# Hippeastrum 'Picotee'



## John M (Jun 10, 2014)

I want to say that this is my favourite Hippeastrum; but, I have a feeling that I've said that about other clones before now. Truthfully, I've got 4 different clones and they're all my favourites! It just depends on which one is currently in bloom. 

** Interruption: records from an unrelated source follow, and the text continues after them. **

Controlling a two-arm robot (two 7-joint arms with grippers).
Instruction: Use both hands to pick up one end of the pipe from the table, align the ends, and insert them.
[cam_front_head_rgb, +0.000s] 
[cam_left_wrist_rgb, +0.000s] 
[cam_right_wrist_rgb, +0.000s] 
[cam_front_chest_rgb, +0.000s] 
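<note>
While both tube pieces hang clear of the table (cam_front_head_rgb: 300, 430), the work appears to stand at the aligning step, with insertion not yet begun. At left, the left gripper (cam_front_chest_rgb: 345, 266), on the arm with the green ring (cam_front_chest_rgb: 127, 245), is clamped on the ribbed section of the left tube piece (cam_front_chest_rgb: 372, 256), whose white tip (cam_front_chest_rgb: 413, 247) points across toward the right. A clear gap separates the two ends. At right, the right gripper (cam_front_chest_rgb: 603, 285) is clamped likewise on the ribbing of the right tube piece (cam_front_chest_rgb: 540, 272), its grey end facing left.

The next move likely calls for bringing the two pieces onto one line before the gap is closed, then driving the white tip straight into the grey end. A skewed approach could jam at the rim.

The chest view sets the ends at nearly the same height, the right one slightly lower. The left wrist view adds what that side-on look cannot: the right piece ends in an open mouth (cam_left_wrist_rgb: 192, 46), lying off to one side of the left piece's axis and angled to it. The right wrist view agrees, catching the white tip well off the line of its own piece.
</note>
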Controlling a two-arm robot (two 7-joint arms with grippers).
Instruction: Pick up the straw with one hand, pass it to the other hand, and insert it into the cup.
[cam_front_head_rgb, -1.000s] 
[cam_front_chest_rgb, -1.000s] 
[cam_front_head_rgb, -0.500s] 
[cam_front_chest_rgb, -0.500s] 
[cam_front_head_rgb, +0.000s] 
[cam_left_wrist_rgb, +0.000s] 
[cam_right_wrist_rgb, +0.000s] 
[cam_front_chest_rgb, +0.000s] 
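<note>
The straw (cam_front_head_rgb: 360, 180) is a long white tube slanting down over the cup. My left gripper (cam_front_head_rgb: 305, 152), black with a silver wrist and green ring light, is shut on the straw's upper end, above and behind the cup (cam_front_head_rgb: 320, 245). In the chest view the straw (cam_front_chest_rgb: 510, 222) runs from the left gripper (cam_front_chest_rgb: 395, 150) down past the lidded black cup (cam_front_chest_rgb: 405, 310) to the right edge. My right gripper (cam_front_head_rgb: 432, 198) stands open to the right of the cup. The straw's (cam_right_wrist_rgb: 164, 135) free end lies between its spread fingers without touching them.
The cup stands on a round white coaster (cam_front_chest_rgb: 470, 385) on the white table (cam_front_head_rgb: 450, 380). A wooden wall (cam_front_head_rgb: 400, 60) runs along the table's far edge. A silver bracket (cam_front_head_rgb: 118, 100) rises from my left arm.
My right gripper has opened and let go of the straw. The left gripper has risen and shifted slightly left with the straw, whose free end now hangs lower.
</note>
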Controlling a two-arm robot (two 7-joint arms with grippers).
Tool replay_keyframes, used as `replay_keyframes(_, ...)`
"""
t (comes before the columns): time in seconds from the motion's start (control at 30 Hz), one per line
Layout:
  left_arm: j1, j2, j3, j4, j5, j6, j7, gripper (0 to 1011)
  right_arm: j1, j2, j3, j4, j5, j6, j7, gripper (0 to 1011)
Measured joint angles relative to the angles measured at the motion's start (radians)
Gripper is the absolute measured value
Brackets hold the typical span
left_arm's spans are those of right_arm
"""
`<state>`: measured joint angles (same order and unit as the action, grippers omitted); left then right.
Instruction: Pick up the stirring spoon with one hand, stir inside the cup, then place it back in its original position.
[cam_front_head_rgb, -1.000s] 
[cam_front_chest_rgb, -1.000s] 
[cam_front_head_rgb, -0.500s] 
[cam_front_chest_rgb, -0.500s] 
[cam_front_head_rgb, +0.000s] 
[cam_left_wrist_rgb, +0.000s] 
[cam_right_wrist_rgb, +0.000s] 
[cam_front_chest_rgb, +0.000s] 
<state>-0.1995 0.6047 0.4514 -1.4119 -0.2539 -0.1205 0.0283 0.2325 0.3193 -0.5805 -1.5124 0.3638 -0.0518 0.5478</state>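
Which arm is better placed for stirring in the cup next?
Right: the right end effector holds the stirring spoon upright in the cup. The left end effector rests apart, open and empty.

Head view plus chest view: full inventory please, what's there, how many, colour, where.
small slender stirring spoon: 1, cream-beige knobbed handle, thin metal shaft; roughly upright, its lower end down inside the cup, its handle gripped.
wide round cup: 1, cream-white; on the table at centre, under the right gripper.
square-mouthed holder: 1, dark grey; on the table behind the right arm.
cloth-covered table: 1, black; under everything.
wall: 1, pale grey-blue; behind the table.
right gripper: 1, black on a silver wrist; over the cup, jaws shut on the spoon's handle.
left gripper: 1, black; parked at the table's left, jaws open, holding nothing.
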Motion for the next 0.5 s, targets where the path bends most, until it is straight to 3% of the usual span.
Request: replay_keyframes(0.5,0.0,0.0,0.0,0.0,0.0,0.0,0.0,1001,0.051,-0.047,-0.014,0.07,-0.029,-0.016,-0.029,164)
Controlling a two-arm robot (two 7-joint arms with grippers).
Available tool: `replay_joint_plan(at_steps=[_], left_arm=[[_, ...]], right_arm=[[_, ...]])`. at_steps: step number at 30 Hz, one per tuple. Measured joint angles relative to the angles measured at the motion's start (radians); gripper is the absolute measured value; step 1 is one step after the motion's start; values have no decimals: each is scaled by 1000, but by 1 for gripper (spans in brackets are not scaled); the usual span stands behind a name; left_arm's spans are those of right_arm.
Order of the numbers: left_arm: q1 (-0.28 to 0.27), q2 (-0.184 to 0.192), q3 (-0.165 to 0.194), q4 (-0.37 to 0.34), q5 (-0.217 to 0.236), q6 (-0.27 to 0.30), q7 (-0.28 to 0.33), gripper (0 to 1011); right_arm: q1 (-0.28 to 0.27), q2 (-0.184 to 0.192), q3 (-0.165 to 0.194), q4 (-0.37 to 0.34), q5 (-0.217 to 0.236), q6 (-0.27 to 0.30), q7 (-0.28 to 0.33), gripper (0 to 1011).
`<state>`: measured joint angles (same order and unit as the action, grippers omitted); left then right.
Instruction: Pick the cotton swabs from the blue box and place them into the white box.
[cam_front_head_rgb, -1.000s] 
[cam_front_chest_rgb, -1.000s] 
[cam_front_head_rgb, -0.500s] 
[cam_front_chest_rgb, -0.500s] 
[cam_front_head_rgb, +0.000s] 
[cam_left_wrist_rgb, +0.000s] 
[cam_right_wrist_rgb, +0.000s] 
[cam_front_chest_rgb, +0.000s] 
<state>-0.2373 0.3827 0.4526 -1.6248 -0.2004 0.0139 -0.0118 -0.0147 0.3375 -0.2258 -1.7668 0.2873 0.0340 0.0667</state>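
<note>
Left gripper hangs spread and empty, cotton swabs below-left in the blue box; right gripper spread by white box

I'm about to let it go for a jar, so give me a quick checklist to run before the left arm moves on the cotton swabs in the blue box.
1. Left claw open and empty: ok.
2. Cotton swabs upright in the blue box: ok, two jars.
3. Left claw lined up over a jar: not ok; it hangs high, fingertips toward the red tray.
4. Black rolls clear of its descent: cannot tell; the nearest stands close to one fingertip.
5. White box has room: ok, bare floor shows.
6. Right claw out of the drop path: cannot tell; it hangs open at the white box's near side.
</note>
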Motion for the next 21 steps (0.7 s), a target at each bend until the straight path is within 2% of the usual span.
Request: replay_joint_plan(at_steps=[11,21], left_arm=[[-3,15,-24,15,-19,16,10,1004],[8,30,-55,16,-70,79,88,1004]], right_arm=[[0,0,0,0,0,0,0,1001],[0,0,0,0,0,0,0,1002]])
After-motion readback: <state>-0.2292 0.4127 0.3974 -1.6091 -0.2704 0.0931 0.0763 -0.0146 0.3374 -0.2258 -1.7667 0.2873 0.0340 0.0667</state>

This clone, 'Picotee' is one that I saw for sale just once over 20 years ago. It's a very weak grower and has increased to just 3 bulbs in those 20+ years. Also, the bulbs are very small; only about the size of a large Tulip bulb. I struggle to get them to bulk up each year so that I can get flowers the next spring. Last year, I fed them with some Mircacle grow slow release fertilizer beads for potted plants. The bulbs did not grow large; but, they all bloomed this year. I got 4 stems from the 3 bulbs, which is a record for this plant. (One stem grew more quickly and it finished blooming before this photo was taken.)


----------



## gonewild (Jun 10, 2014)

It's my favorite of the four clones you have too!
It is a beauty.


----------



## eaborne (Jun 10, 2014)

The outlining is very special!


----------



## SlipperFan (Jun 10, 2014)

That's my all-time favorite!


----------



## abax (Jun 11, 2014)

It's truly beautiful, but I've had a bit of stubborn from this hipp. too. I've
probably had mine for 15+ years and getting it to grow nice big bulbs is
a task I don't relish. It blooms reasonably well, but the flowers aren't
as nice your blooms.


----------



## Wendy (Jun 11, 2014)

That is beautiful!


----------